A few years ago there was a big hype about “being online”. Everyone had to be online and there wasn’t one day where you didn’t have to be afraid that you missed the coolest and newest technology. This was just the TCP/IP layer and it was already well known for over 20 years back then.
So what is this TCP/IP thing? What good does it do for you and has this been the latest thing or will it even get better? This article is trying to touch some of the aspects of the TCP/IP layer, higher level protocols based on it and give a brief outlook on what is next.
1. TCP what?
TCP/IP is an abbreviation for Transmission Control Protocol/Internet Protocol. It only has one task: it makes sure that all of your data is sent across the internet and is being delivered to the right computer.

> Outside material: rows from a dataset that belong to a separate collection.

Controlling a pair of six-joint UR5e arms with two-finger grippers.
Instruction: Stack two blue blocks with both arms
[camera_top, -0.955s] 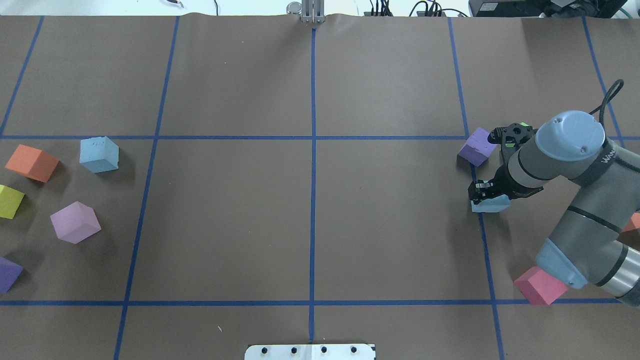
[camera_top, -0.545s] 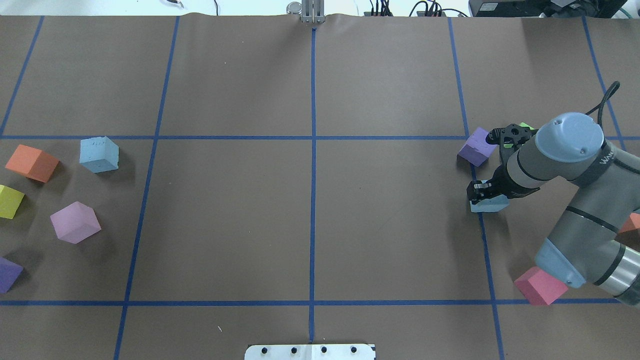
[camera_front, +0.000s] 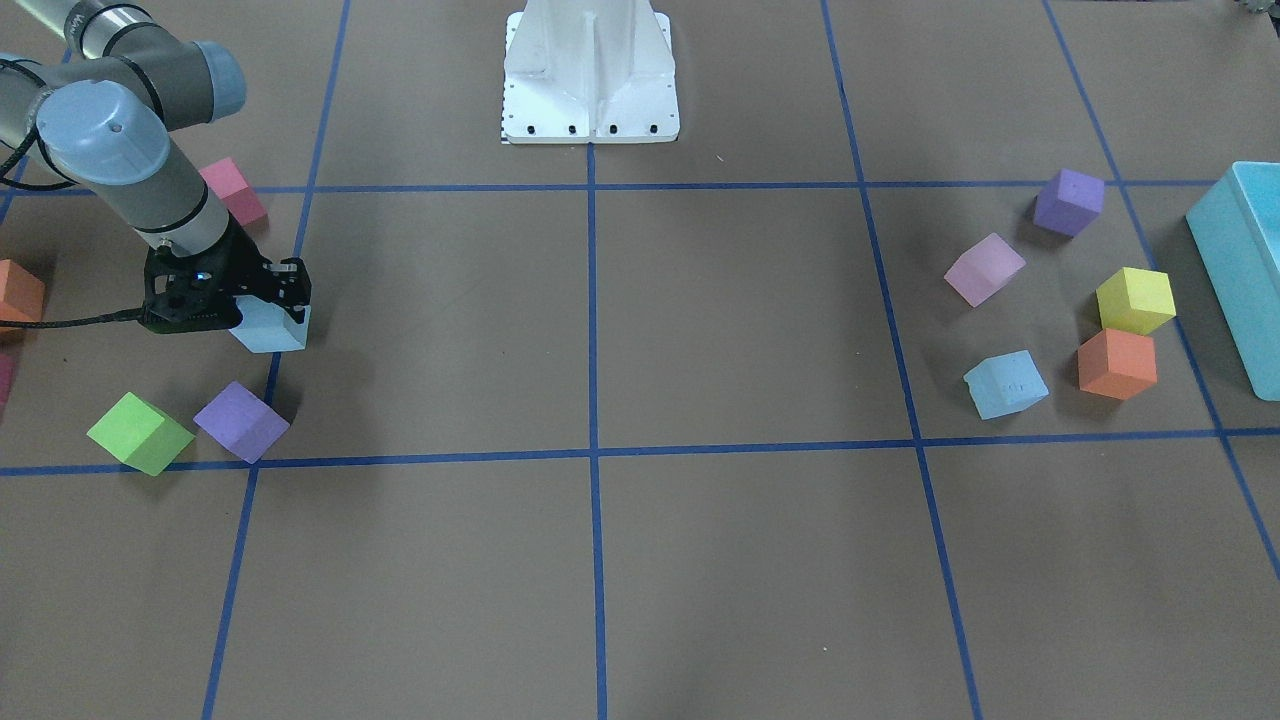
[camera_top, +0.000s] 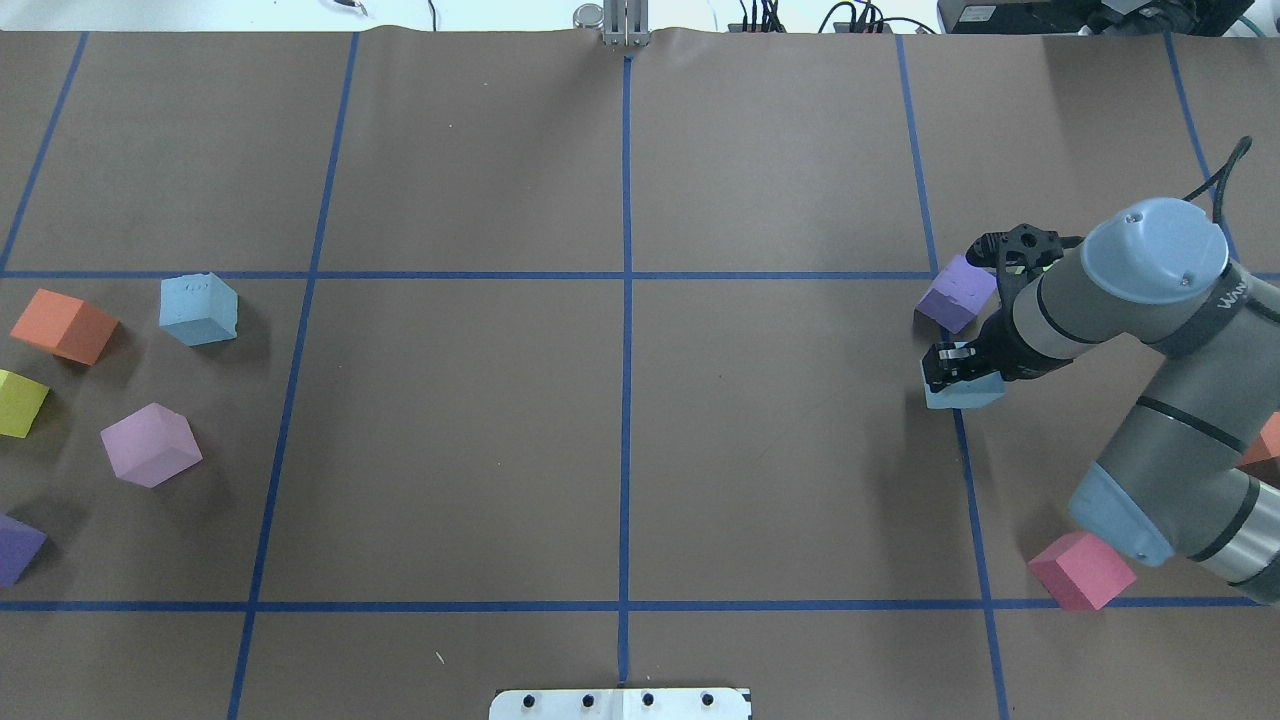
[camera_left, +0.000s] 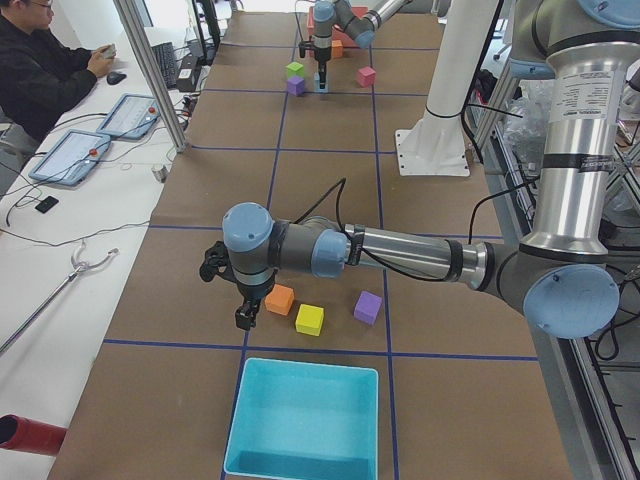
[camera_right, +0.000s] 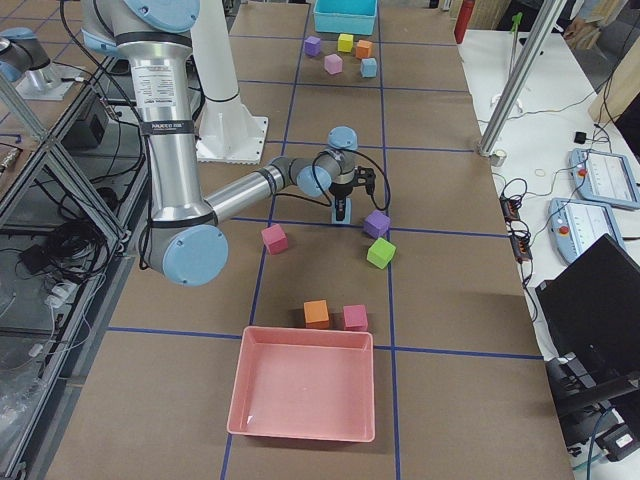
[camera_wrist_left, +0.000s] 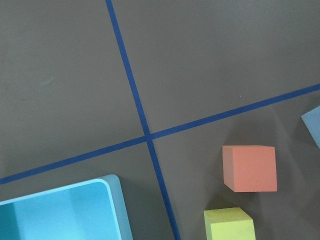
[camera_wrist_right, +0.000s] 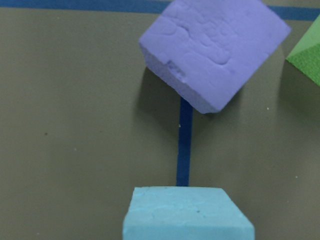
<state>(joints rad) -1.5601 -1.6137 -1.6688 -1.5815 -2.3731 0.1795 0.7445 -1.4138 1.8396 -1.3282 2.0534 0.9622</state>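
Seemingly right claw (camera_top: 952, 366) clamps blue block (camera_top: 965, 398), contact partly hidden; left claw (camera_left: 242, 312) state unclear, side view only.

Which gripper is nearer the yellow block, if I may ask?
Left. The left gripper hangs near the yellow block; the right gripper is across the table, gripping a blue block.

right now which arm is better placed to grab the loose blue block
Left. The left gripper hovers by the orange cube beside the loose blue block; the right gripper is shut on the other blue block.
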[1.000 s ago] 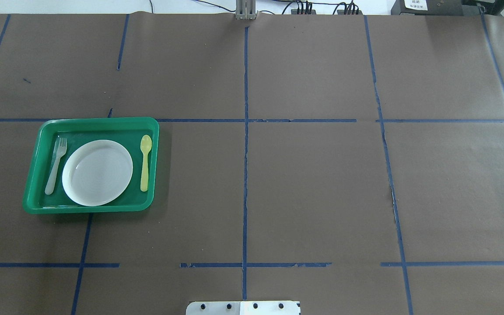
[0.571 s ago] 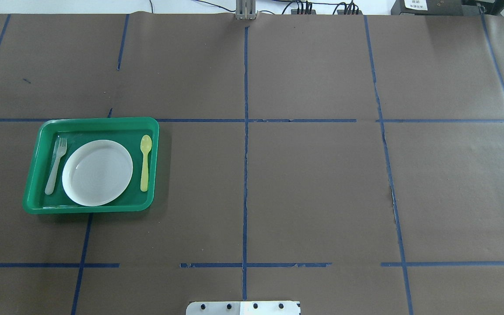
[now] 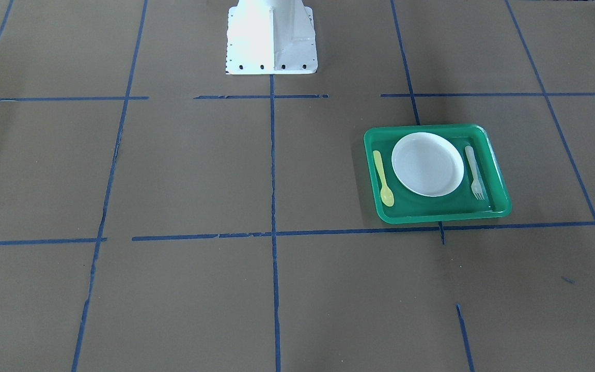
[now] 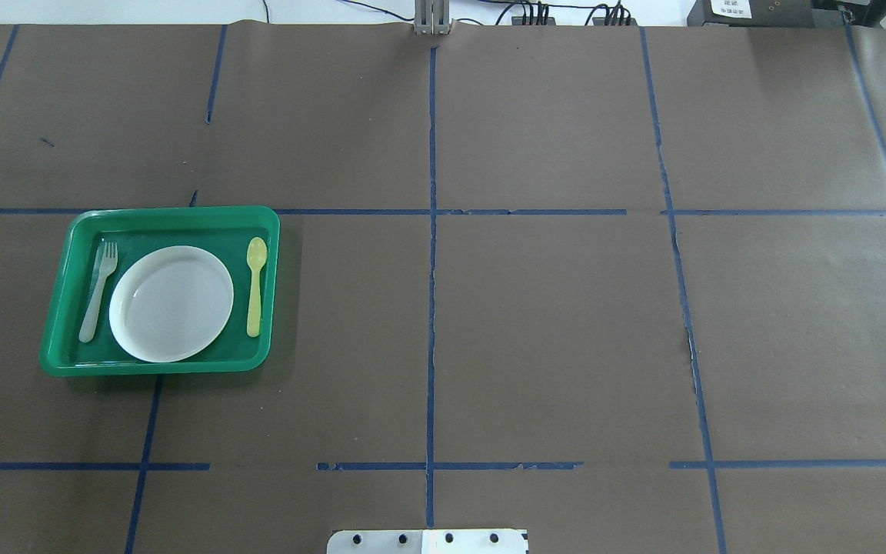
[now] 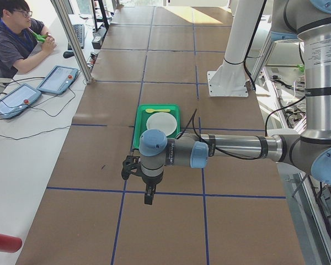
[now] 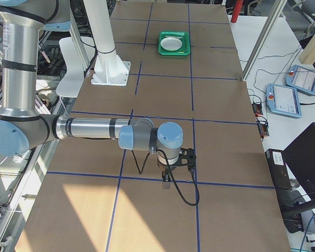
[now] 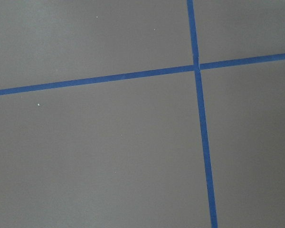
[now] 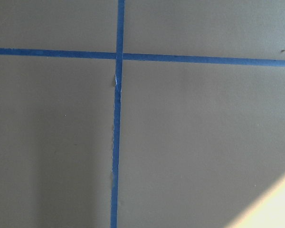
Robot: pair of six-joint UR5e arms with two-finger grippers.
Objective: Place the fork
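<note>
The pale fork lies flat inside the green tray, along the left side of the white plate. In the front-facing view the fork lies at the right of the plate. The left gripper shows only in the exterior left view. It hangs over bare paper, on the camera's side of the tray. The right gripper shows only in the exterior right view, far from the tray. I cannot tell whether either is open or shut. Both wrist views show only paper and tape.
A yellow spoon lies in the tray on the plate's right side. Brown paper with blue tape lines covers the table. The white robot base stands at the table's middle edge. An operator sits beside tablets at the far left.
</note>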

TCP/IP is a bundle of communication rules. Without it, data could not be transported in a reliable manner and hardware independent from one computer to another. As such, it is the basis of the internet as we know it today.
However, it is important to understand that TCP/IP are just the parents in a family of networking protocols. There are other families of networking protocols and there are (if we keep the image of the family in mind) children and relatives belonging to the TCP/IP family.
2. Layers
So, are you one of the fellows who first went online with Dial Up Networking on a Microsoft system? Have you ever clicked with your right mouse button on DUN to see further info and see how many packages you have transmitted over your dialup connection? Those packages were prepared and send out by mom and dad of the TCP/IP family. Surely, you probably never cared about this, unless you had problems with your dialup connection. But we are going to have a closer look at the microcosm of this newly discovered family.
Unfortunately, the TCP/IP family is somewhat limited and they sort of don’t get the bigger picture. This is a good thing though. They don’t pack up the 5MB MP3 song you are trading over Kazaa et al. at once. They slice your data into several hierarchical structured little packages. It doesn’t matter whether you send an email, use a filesharing tool, browser the web, use an instant messeger or even look at the pics you’re not supposed to look at – every chunk of data is sliced into pieces and transmitted over this standardized protocol.
Without this standard, every developer would need to create his own (proprietary) method to transmit data. However, developers (just like mathematicians) don’t like to do a lot of extra work and they like to reuse functionality. They usually don’t care how the data gets from your computer and the modem over a phone line or network cable through a whole line or network of computers to its final destination.
However, we do and that’s the reason of this article.
Think of the TCP/IP family as a set of different layers. The top layer is the actual application protocol which communicates with the application of your choice (your filesharing tool, mail software, browser, instant messenger, etc).
The top layer communicates with the TCP layer, which prepares and forwards the data to the IP layer. The IP layer is directly responsible for communicating with the networking card and its drivers. This low level layer is often referred to as the data-link layer. But when your local tech guru talks to you about your data link layer he usually just means your ethernet card, modem, or wlan card. The card is responsible for feeding the data into the network cable and retrieving incoming packages from it. Once it has retried a data package, it forwards it to the next higher layer (IP).
Depending on the amount of data you can send and retrieve (also known as upstream or downstream ratio) we might be talking about hundreds of thousands of packages for a normal session.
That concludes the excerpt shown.